ABOUT THIS EXERCISE — Please give the listing again in its entirety, exactly as written.

================================

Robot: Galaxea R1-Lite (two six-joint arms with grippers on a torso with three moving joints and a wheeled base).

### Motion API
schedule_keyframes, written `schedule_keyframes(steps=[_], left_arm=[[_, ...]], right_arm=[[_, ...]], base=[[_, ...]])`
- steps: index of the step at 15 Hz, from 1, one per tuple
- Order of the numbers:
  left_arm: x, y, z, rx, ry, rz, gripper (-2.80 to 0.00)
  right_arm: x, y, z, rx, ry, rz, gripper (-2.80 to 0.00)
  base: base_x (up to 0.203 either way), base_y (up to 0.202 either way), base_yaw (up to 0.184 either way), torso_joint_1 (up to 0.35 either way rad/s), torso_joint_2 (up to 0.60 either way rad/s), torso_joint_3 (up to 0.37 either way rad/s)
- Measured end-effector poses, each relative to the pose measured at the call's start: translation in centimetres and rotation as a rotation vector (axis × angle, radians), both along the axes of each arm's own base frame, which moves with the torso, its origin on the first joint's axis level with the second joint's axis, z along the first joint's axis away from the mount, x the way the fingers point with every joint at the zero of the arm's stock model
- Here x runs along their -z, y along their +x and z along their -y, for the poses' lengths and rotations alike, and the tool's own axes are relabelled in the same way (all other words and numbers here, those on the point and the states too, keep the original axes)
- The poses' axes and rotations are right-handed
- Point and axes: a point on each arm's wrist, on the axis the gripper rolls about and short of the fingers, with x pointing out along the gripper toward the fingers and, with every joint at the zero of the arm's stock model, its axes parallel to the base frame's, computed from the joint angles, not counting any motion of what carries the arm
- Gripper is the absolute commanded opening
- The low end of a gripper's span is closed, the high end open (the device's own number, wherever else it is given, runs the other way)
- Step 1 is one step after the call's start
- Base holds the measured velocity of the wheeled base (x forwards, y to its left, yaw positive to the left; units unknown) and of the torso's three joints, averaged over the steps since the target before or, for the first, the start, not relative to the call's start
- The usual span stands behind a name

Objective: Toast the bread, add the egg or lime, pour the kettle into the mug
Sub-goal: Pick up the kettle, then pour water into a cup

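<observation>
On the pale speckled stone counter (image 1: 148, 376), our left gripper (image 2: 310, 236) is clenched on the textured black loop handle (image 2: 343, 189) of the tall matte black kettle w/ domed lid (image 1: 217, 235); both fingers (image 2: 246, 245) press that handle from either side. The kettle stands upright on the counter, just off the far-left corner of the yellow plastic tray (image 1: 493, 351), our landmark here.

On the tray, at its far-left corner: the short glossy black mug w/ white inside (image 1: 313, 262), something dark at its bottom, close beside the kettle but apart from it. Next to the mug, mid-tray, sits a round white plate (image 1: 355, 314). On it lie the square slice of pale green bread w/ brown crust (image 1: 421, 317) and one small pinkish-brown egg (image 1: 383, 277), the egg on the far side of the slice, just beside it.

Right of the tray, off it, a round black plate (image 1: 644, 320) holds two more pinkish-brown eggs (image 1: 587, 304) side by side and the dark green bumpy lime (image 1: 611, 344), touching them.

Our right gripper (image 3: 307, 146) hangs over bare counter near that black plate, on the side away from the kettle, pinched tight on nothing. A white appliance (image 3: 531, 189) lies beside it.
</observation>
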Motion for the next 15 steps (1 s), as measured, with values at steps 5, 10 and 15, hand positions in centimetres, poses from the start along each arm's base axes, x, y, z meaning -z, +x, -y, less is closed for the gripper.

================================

REPLY TO THE TASK —
Robot: Galaxea R1-Lite (two six-joint arms with grippers on a torso with three moving joints and a wheeled base).

### Motion API
schedule_keyframes, written `schedule_keyframes(steps=[_], left_arm=[[_, ...]], right_arm=[[_, ...]], base=[[_, ...]])`
- steps: index of the step at 15 Hz, from 1, one per tuple
- Order of the numbers:
  left_arm: x, y, z, rx, ry, rz, gripper (-2.80 to 0.00)
  right_arm: x, y, z, rx, ry, rz, gripper (-2.80 to 0.00)
  base: base_x (up to 0.203 either way), base_y (up to 0.202 either way), base_yaw (up to 0.184 either way), torso_joint_1 (up to 0.35 either way rad/s), torso_joint_2 (up to 0.60 either way rad/s), torso_joint_3 (up to 0.37 either way rad/s)
- Measured end-effector poses, each relative to the pose measured at the call's start: translation in centimetres and rotation as a rotation vector (axis × angle, radians), both along the axes of each arm's own base frame, which moves with the torso, its origin on the first joint's axis level with the second joint's axis, z along the first joint's axis away from the mount, x the way the fingers point with every joint at the zero of the arm's stock model
- Here x runs along their -z, y along their +x and z along their -y, for the poses' lengths and rotations alike, and the tool's own axes are relabelled in the same way (all other words and numbers here, those on the point and the states too, keep the original axes)
- The poses' axes and rotations are right-handed
- Point and axes: a point on each arm's wrist, on the axis the gripper rolls about and short of the fingers, with x pointing out along the gripper toward the fingers and, with every joint at the zero of the arm's stock model, its axes parallel to the base frame's, computed from the joint angles, not counting any motion of what carries the arm
- Gripper is the absolute commanded opening
- The low end of a gripper's span is closed, the high end open (the device's own number, wherever else it is given, runs the other way)
- Step 1 is one step after the call's start
- Base holds the measured velocity of the wheeled base (x forwards, y to its left, yaw positive to the left; units unknown) and of the torso's three joints, averaged over the steps since the target before or, for the first, the start, not relative to the call's start
- The usual span stands behind a name

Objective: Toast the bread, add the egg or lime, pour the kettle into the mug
Sub-goal: Pick up the kettle, then pour water into a cup

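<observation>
On the pale speckled stone counter (image 1: 148, 376), our left gripper (image 2: 310, 236) is clenched on the textured black loop handle (image 2: 343, 189) of the tall matte black kettle w/ domed lid (image 1: 217, 235); both fingers (image 2: 246, 245) press that handle from either side. The kettle stands upright on the counter, just off the far-left corner of the yellow plastic tray (image 1: 493, 351), our landmark here.

On the tray, at its far-left corner: the short glossy black mug w/ white inside (image 1: 313, 262), something dark at its bottom, close beside the kettle but apart from it. Next to the mug, mid-tray, sits a round white plate (image 1: 355, 314). On it lie the square slice of pale green bread w/ brown crust (image 1: 421, 317) and one small pinkish-brown egg (image 1: 383, 277), the egg on the far side of the slice, just beside it.

Right of the tray, off it, a round black plate (image 1: 644, 320) holds two more pinkish-brown eggs (image 1: 587, 304) side by side and the dark green bumpy lime (image 1: 611, 344), touching them.

Our right gripper (image 3: 307, 146) hangs over bare counter near that black plate, on the side away from the kettle, pinched tight on nothing. A white appliance (image 3: 531, 189) lies beside it.
</observation>
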Motion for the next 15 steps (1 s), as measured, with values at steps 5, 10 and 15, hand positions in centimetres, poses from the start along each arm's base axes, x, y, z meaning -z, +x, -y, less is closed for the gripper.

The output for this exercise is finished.